We’ve all been there. The day has been busy, dinner is half cooked, WhatsApp is pinging with notifications, there are work emails waiting to be attended to and we ask our kids to set the table. Our wish? For our kids to say “sure, I’d love to help, I’ll do it straight away”. But what often happens? “Why?” “It’s not fair”, “why do I have to do it”. How frustrating it can feel when our requests are met with resistance! So, what do we do next? Do we yell? Do we take the iPad away? Do we lecture them on the importance of gratitude? Well, there are several paths we parents can take, but I believe that one of the most important is a focus on the establishment of connection. Why? Well, let’s explore.
The Power of Connection
Children are more likely to cooperate when they feel connected to their parents. When we create a nurturing environment, it promotes trust, emotional safety, respect and a sense of being considered. Yelling and harsh demands don’t tend to foster that. Think about what it’s like to be yelled at or have someone demand something of us, how do we feel? Me personally, I hate it, and it makes me defensive. Why would our children be different?
so why does yelling backfire
1. Fear vs. Cooperation: Yelling often instils fear rather than respect. Children may comply out of fear, but this doesn’t foster genuine cooperation or understanding. You might get compliance today, but not necessarily tomorrow. Plus, your relationship with your children along with their self-esteem and mental health may suffer. Is it worth it?
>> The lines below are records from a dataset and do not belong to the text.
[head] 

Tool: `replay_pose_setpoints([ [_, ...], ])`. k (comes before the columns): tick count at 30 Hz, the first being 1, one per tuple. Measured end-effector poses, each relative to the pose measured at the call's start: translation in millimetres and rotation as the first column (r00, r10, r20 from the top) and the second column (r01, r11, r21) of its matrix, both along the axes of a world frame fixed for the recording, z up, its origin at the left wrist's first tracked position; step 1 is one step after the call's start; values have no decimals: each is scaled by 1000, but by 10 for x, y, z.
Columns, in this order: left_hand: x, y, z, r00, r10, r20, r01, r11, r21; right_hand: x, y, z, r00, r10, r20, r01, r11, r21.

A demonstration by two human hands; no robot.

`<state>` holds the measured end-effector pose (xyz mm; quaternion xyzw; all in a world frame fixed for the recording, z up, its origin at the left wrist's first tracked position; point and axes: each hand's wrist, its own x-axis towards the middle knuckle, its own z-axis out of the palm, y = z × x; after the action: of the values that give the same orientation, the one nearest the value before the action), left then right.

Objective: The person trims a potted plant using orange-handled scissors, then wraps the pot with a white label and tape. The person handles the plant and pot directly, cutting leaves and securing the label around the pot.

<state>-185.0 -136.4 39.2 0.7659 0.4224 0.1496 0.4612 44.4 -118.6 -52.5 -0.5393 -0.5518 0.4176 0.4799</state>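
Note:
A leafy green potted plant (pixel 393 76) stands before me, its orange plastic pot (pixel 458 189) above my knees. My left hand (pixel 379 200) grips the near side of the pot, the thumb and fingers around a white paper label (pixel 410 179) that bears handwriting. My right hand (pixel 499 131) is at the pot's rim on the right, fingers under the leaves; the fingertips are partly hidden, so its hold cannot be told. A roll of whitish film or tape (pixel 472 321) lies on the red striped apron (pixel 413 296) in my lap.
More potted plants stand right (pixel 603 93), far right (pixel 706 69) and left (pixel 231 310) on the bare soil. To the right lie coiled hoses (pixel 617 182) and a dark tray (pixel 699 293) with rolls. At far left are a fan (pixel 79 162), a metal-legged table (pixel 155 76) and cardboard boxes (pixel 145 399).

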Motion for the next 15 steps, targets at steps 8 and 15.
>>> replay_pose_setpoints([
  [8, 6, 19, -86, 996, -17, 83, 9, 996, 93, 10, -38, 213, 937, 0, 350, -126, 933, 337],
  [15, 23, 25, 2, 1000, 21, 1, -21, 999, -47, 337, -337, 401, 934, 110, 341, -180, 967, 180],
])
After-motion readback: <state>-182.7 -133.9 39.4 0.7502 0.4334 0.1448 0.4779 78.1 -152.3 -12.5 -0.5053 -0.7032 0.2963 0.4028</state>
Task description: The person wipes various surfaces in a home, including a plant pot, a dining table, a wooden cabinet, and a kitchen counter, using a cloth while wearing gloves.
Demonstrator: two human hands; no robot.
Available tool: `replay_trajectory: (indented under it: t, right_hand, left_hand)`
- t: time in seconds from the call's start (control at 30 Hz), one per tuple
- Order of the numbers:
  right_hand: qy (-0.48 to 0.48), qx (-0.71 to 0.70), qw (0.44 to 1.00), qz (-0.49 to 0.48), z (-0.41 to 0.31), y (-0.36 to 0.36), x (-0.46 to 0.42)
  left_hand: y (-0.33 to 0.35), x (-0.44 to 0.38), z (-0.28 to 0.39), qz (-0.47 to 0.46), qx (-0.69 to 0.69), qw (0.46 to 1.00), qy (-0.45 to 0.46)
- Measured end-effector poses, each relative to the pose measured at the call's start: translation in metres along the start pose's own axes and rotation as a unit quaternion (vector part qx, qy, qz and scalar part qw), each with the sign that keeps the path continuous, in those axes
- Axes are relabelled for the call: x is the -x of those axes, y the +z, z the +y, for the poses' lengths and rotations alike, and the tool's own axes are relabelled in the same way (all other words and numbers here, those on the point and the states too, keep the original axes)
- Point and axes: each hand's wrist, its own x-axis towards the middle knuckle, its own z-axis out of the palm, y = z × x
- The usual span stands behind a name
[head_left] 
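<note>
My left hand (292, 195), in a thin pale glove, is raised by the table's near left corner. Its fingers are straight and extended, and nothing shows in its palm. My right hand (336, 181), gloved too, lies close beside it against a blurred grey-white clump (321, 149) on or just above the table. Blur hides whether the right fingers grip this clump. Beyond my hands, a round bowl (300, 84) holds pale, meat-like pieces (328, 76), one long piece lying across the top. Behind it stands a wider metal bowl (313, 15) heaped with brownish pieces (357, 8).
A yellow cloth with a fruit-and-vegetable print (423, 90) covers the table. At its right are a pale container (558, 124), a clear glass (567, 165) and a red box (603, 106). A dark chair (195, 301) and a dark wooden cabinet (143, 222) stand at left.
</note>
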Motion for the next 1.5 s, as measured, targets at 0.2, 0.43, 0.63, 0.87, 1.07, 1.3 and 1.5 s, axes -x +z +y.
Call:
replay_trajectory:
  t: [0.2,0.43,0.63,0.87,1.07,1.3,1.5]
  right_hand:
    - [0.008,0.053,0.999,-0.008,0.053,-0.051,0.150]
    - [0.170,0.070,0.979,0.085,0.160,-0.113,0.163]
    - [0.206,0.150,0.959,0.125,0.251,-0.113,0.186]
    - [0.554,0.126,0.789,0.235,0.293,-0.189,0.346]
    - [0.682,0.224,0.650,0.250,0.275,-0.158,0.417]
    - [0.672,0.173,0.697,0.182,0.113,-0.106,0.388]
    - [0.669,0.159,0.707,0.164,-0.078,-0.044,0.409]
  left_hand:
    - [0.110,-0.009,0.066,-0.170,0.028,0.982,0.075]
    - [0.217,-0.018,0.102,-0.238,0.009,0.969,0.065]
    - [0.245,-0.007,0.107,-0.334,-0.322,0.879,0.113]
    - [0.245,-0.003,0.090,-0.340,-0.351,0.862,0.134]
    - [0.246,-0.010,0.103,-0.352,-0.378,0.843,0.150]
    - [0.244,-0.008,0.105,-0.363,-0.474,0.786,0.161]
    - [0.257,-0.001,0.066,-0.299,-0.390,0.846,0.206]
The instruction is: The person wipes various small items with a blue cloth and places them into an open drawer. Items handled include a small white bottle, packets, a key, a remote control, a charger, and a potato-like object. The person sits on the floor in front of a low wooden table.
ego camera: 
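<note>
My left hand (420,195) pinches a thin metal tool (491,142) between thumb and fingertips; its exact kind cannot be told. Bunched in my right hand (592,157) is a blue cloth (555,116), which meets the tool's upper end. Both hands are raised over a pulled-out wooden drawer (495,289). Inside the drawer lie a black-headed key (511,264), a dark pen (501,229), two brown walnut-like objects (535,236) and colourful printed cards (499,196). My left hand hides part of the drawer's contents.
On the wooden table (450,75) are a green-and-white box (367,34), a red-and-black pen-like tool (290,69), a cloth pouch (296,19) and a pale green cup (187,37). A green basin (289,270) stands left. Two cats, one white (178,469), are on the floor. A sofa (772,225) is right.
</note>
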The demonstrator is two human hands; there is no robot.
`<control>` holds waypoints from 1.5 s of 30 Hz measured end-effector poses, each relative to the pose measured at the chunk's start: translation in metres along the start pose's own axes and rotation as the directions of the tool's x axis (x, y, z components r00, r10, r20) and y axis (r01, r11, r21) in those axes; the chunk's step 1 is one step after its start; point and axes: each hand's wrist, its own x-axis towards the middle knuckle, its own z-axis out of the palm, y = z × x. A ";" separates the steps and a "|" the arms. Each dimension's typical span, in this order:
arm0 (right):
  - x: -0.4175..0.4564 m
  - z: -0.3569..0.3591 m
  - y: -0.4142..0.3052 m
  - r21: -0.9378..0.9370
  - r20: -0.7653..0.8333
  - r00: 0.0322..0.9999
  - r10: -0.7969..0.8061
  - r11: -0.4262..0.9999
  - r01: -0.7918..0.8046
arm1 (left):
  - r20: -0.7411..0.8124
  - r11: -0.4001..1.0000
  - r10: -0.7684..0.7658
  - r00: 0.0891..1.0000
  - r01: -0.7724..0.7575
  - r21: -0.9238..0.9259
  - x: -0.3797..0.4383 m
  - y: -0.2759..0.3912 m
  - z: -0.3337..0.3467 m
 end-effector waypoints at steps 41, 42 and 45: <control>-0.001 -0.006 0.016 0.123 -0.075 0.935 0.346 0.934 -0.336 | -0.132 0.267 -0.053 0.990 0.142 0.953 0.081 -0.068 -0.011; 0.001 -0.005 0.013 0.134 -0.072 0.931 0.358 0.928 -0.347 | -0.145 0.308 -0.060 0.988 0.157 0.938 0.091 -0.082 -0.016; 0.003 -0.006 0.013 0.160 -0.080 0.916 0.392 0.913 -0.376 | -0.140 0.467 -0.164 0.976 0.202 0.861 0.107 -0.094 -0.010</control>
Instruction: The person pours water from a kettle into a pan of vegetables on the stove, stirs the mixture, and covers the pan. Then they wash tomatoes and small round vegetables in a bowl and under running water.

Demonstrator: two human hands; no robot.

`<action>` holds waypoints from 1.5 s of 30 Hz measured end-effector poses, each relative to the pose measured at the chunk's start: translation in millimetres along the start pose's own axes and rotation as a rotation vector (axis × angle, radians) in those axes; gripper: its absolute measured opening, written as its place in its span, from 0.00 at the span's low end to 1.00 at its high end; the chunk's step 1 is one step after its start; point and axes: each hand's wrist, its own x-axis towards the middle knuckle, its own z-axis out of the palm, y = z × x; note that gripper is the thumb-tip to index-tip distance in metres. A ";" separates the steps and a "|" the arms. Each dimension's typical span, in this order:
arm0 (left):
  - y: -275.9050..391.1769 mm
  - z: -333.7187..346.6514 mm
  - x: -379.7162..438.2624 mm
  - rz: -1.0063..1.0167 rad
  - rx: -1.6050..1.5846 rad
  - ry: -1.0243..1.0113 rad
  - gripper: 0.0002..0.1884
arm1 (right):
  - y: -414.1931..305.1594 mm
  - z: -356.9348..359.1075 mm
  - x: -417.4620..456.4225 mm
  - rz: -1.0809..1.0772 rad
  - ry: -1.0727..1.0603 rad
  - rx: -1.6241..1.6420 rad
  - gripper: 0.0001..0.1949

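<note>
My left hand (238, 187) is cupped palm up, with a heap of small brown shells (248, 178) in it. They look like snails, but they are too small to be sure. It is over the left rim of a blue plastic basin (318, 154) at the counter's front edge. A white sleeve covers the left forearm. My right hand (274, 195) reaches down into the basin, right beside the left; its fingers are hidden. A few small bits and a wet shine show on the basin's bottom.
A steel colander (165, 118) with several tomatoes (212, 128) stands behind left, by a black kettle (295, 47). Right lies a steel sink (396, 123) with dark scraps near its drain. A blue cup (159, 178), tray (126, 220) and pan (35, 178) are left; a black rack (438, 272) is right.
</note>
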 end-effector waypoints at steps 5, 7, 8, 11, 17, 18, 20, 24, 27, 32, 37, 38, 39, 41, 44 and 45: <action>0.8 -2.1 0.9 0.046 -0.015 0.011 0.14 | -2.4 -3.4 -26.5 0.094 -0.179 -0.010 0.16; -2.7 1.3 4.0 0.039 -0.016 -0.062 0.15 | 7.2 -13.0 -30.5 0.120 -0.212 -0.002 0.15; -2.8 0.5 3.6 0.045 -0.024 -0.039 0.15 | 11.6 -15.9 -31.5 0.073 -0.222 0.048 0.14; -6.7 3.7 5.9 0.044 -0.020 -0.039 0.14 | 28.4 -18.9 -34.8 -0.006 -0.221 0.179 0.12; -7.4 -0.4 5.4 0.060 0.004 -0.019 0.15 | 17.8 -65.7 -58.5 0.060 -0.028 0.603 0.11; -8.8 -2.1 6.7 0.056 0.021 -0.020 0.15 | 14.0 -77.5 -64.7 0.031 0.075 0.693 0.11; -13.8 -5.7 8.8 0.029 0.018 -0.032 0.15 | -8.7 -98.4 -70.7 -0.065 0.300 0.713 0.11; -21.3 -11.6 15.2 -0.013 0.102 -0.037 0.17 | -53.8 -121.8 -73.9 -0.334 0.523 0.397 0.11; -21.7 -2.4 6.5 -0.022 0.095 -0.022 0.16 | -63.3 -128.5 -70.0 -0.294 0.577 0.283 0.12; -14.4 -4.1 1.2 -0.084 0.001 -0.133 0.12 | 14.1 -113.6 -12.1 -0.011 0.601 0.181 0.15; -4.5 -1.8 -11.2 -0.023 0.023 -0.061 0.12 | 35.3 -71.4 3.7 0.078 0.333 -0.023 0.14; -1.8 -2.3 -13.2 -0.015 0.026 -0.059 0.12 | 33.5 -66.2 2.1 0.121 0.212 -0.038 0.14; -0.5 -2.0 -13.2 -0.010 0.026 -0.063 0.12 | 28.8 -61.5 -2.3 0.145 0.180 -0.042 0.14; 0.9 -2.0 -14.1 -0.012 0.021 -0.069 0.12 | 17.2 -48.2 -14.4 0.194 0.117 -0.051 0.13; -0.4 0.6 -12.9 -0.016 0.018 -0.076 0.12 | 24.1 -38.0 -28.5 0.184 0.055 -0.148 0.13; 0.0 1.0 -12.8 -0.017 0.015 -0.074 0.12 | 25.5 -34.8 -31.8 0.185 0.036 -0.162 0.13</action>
2. Stress Response: Yelling triggers a fight-or-flight response in children, which can impair their ability to think clearly and follow directions. Instead of processing your request, they may feel overwhelmed and shut down which can be misread as defiance or oppositionality.
3. Emotional Distance: Harsh tones can create emotional distance. Children may become more resistant if they feel unloved or unvalued.
How to Build a Loving Connection
To foster cooperation, aim to connect with your child through these simple, intentional actions:
1. Stress Response
Eye contact is a powerful tool for connection. It shows your child that they are valued and that you are fully present. When you make eye contact, you establish a bond that encourages them to listen.
Tip: Get down to their level and maintain gentle eye contact to make the interaction more engaging and personal.
2. Get Down on Their Level
Physically lowering yourself to your child's eye level can make a significant difference. It not only shows empathy but also makes your request feel more like a conversation rather than an order.
Tip: Whether they’re playing or sitting, crouch down to speak with them. This non-verbal cue communicates that you are on their side.
3. Use Respectful Communication
Respectful communication fosters a positive environment. Instead of barking orders, use "I" statements to express how you feel and what you need.
Tip: Instead of saying, "Clean your room now!" try, "I’ve noticed that things are out of place in your room. How about we talk about how to get it back in order. What are your thoughts about how it could get tidied?”
4. Engage in Active Listening
Take time to listen to your child’s thoughts and feelings. This shows them that their opinions matter and promotes an open dialogue.
Tip: Ask open-ended questions and give them time to express themselves. “How are you feeling about your homework tonight?” allows them to share their perspective. “I used to hate having to do homework too, I always wanted to watch TV instead, I can really appreciate why you don’t want to do it!” validates their perspective and helps them feel understood.
5. Create Shared Experiences
Building a connection can happen through shared activities. Spend quality time together doing things they enjoy. This strengthens your bond and makes them more likely to cooperate in the future.
Tip: Play games, read together, or engage in a hobby that interests them. These shared experiences build trust and cooperation.
6. Manage your expectations
One of the most important aspects of building a connection, is remembering that your child is a child, or your teen is a teen. We adults tend to forget what it’s like to be young and can expect our children to think about the world and respond to us in the way that we would. But we too were young once, and didn’t want to do chores or our homework, or spoke rudely to our parents or forgot to take our muddy boots off before coming inside. They’re learning, just as we are as parents. Nurture your child through these moments, be curious about what they’re feeling, and remember that the stress we feel about emails waiting in our inbox isn’t their fault.
Tip: Explore resources on what to expect of your child at the developmental stage that they are at. This will help you manage your expectations and adapt your behaviour to suit their developmental needs.
Establishing a strong, loving connection with your children sets the foundation for effective communication and cooperation. By prioritising eye contact, physical proximity, respectful dialogue, active listening, and shared experiences, you can create an environment where your child feels safe and understood.
Next time you need your child to listen, take a moment to connect first. You might be surprised at how much more willing they are to cooperate when they feel loved and respected. Remember, building connections today leads to stronger relationships tomorrow.